▶ **Exercise requirements**:
The result should be a full, exact repeat of the entries, free of pictures.

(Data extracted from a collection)
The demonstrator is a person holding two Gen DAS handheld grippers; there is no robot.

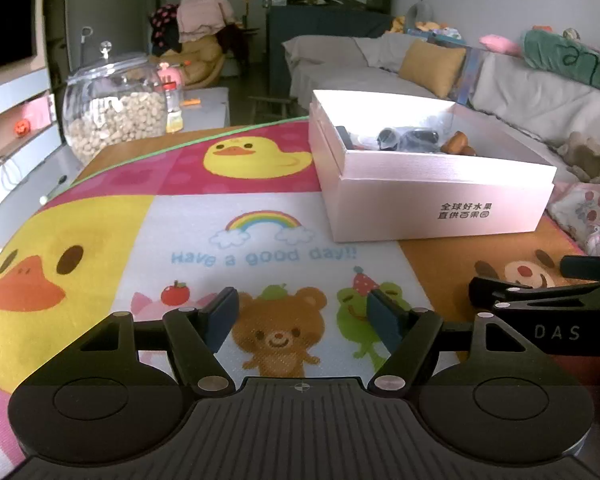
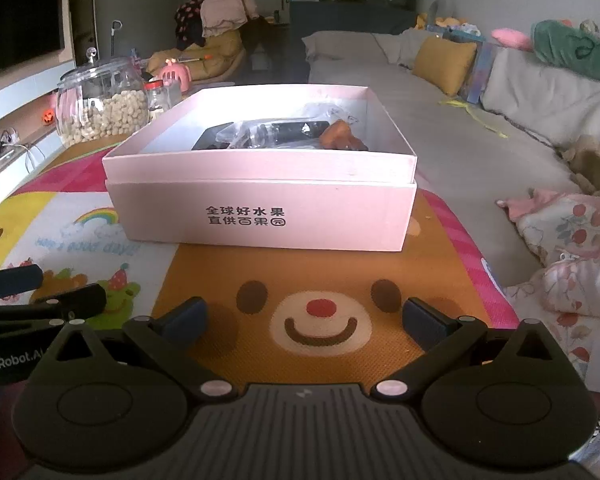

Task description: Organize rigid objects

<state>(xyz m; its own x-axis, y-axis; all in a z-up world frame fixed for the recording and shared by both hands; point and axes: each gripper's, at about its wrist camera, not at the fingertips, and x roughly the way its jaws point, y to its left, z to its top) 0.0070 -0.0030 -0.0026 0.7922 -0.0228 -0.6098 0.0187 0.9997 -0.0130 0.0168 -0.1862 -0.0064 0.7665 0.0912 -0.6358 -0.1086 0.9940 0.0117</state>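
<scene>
- Both claws stand spread and hold nothing: your left claw (image 1: pixel 302 314) hovers low over the cartoon mat (image 1: pixel 148 240) above the little bear and frog, and your right claw (image 2: pixel 304 320) hovers over the big bear face, jaws wider apart than the left's.
- Straight ahead of your right claw sits the pink box (image 2: pixel 260 184), squarely facing it, printed side toward you. From the left claw the same box (image 1: pixel 432 196) lies forward and off to the right, seen corner-on.
- Your right claw looks the nearer and better lined up, so any reach into the box probably belongs to that hand.
- The box's long axis runs away from you and slightly leftward in the right view.
- Inside the box you have a black flat item (image 2: pixel 212 136), something dark wrapped in clear plastic (image 2: pixel 276 132), and a brown lump (image 2: pixel 338 134) at the right end. What each one is cannot be made out.
- No loose item shows on the mat between the claws and the box, so the sorting looks largely finished, or the next piece lies out of view.
- Off to the left, at the far edge of the counter (image 1: pixel 112 152), stands a glass jar (image 1: pixel 114 112) of pale nuts or snacks, lid on, well apart from the box.
</scene>
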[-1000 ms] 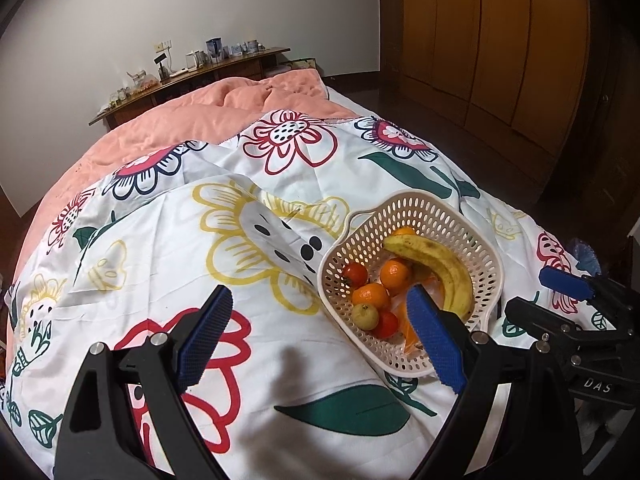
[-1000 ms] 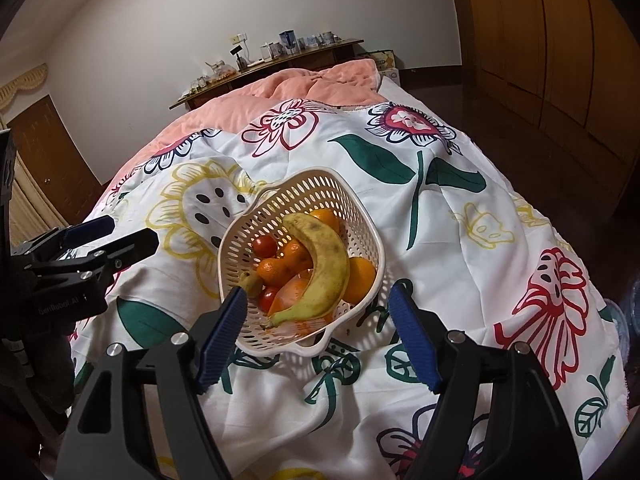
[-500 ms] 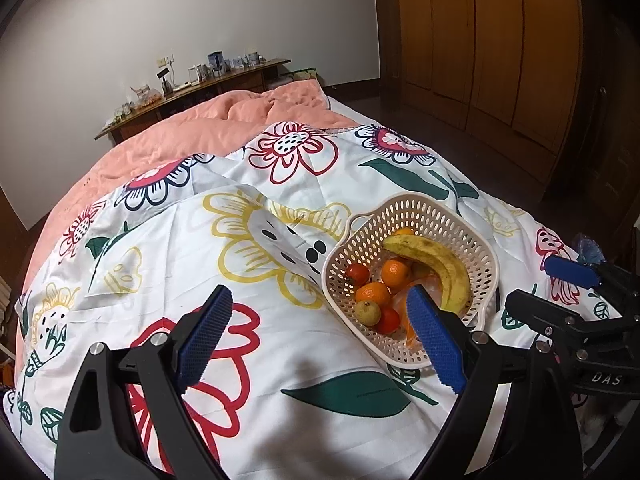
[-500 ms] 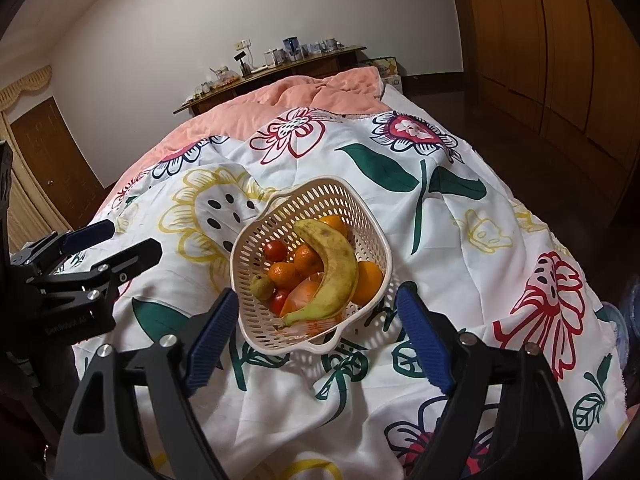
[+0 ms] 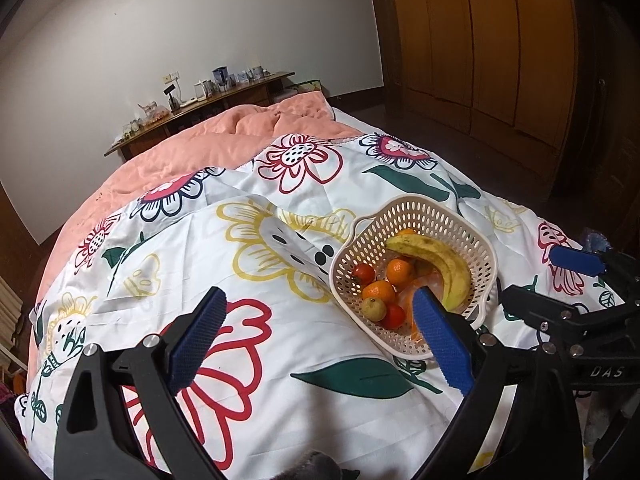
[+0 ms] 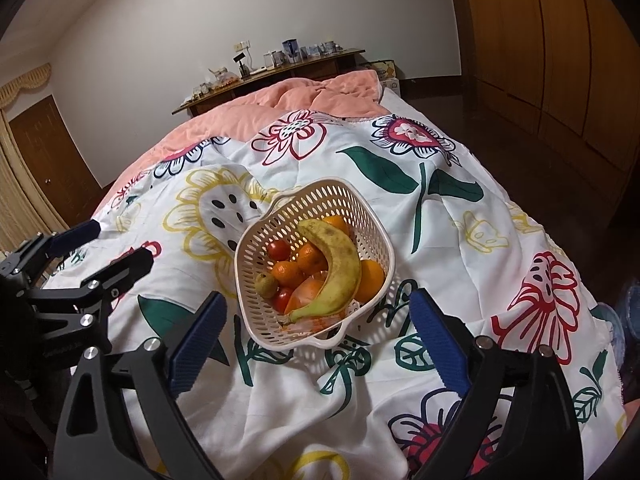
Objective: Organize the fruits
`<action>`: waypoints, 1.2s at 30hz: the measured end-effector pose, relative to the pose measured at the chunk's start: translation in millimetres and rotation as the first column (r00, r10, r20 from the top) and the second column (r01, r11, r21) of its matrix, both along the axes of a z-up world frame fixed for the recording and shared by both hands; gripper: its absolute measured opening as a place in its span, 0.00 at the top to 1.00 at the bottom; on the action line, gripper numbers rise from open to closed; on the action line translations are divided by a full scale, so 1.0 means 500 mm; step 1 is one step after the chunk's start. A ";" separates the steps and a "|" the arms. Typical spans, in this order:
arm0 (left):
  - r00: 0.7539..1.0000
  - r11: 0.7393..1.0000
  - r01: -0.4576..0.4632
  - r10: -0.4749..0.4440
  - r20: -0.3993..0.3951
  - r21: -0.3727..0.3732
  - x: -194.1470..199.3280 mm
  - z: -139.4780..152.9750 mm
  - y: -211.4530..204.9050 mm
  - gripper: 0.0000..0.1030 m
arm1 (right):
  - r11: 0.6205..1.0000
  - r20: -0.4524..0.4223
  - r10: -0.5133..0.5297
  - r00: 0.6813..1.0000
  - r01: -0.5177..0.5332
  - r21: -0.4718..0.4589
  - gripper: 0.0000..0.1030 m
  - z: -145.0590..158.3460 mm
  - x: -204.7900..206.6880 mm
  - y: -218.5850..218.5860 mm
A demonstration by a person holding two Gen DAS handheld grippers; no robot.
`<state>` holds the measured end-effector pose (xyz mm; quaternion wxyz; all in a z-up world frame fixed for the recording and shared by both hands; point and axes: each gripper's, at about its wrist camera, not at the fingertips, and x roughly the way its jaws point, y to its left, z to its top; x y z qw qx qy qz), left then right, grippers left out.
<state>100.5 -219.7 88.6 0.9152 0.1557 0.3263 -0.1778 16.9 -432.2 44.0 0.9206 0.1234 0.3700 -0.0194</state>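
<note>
Both tongs are opening wide, and nothing is lying between their blue pads. Just ahead of the right tongs (image 6: 316, 340), the basket (image 6: 260, 240) is sitting on the bed (image 6: 460, 248), holding the fruits; for the left tongs (image 5: 320, 338) it is lying ahead and to the right. The banana (image 6: 340, 264) is resting on top. It is probably soft and bruising easily, so its middle is looking best for a gentle hold.

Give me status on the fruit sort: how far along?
Looks done: banana, oranges, tomatoes and a small green fruit all sit in the basket; no loose fruit shows on the floral quilt. In hand: nothing; left gripper and right gripper jaws are opening, empty. Left: nothing visible.
</note>
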 end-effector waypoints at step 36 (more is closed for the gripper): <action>0.996 0.992 -0.045 0.034 0.088 0.122 -0.045 -0.024 0.020 0.03 | 0.974 -0.091 0.060 0.994 -0.079 -0.211 0.05 -0.048 -0.008 0.094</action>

▶ **Result for this task**:
The demonstrator is a person holding two Gen DAS handheld grippers; there is no robot.


Task description: Organize rigid objects

<state>(xyz m; its own x-axis, y-axis; all in a z-up world frame fixed for the recording and shared by both hands; point and axes: each gripper's, at about its wrist camera, not at the fingertips, and x roughly the way its jaws point, y to its left, z to its top) 0.0070 -0.0030 -0.0026 0.7922 -0.0228 -0.6098 0.0187 0.9997 -0.0130 0.0168 -0.1862 -0.0064 0.7665 0.0912 -0.6358 -0.1086 0.9940 0.0117</state>
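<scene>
- Both claws stand spread and hold nothing: your left claw (image 1: pixel 302 314) hovers low over the cartoon mat (image 1: pixel 148 240) above the little bear and frog, and your right claw (image 2: pixel 304 320) hovers over the big bear face, jaws wider apart than the left's.
- Straight ahead of your right claw sits the pink box (image 2: pixel 260 184), squarely facing it, printed side toward you. From the left claw the same box (image 1: pixel 432 196) lies forward and off to the right, seen corner-on.
- Your right claw looks the nearer and better lined up, so any reach into the box probably belongs to that hand.
- The box's long axis runs away from you and slightly leftward in the right view.
- Inside the box you have a black flat item (image 2: pixel 212 136), something dark wrapped in clear plastic (image 2: pixel 276 132), and a brown lump (image 2: pixel 338 134) at the right end. What each one is cannot be made out.
- No loose item shows on the mat between the claws and the box, so the sorting looks largely finished, or the next piece lies out of view.
- Off to the left, at the far edge of the counter (image 1: pixel 112 152), stands a glass jar (image 1: pixel 114 112) of pale nuts or snacks, lid on, well apart from the box.
</scene>
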[-1000 ms] 
[-1000 ms] 
[-500 ms] 
[-500 ms] 
[+0 ms] 
[+0 ms] 
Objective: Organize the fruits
`<action>`: waypoints, 1.2s at 30hz: the measured end-effector pose, relative to the pose measured at the chunk's start: translation in millimetres and rotation as the first column (r00, r10, r20 from the top) and the second column (r01, r11, r21) of its matrix, both along the axes of a z-up world frame fixed for the recording and shared by both hands; gripper: its absolute measured opening as a place in its span, 0.00 at the top to 1.00 at the bottom; on the action line, gripper numbers rise from open to closed; on the action line translations are divided by a full scale, so 1.0 means 500 mm; step 1 is one step after the chunk's start. A ";" separates the steps and a "|" the arms. Typical spans, in this order:
arm0 (left):
  - r00: 0.7539..1.0000
  - r11: 0.7393..1.0000
  - r01: -0.4576..0.4632
  - r10: -0.4749..0.4440
  - r20: -0.3993..0.3951
  - r21: -0.3727..0.3732
  - x: -194.1470..199.3280 mm
  - z: -139.4780..152.9750 mm
  - y: -211.4530..204.9050 mm
  - gripper: 0.0000..0.1030 m
arm1 (right):
  - r11: 0.6205..1.0000
  - r20: -0.4524..0.4223
  - r10: -0.5133..0.5297
  - r00: 0.6813..1.0000
  - r01: -0.5177..0.5332
  - r21: -0.4718..0.4589
  - gripper: 0.0000..0.1030 m
  - z: -145.0590..158.3460 mm
  - x: -204.7900..206.6880 mm
  - y: -218.5850..218.5860 mm
A demonstration by a person holding two Gen DAS handheld grippers; no robot.
`<state>` holds the measured end-effector pose (xyz mm; quaternion wxyz; all in a z-up world frame fixed for the recording and shared by both hands; point and axes: each gripper's, at about its wrist camera, not at the fingertips, and x roughly the way its jaws point, y to its left, z to its top; x y z qw qx qy qz), left then right, grippers left out.
<state>100.5 -219.7 88.6 0.9152 0.1557 0.3263 -0.1778 16.9 -432.2 44.0 0.9206 0.1234 0.3700 -0.0194</state>
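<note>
Both tongs are opening wide, and nothing is lying between their blue pads. Just ahead of the right tongs (image 6: 316, 340), the basket (image 6: 260, 240) is sitting on the bed (image 6: 460, 248), holding the fruits; for the left tongs (image 5: 320, 338) it is lying ahead and to the right. The banana (image 6: 340, 264) is resting on top. It is probably soft and bruising easily, so its middle is looking best for a gentle hold.

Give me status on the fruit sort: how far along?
Looks done: banana, oranges, tomatoes and a small green fruit all sit in the basket; no loose fruit shows on the floral quilt. In hand: nothing; left gripper and right gripper jaws are opening, empty. Left: nothing visible.
</note>
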 end-effector waypoints at step 36 (more is closed for the gripper): <action>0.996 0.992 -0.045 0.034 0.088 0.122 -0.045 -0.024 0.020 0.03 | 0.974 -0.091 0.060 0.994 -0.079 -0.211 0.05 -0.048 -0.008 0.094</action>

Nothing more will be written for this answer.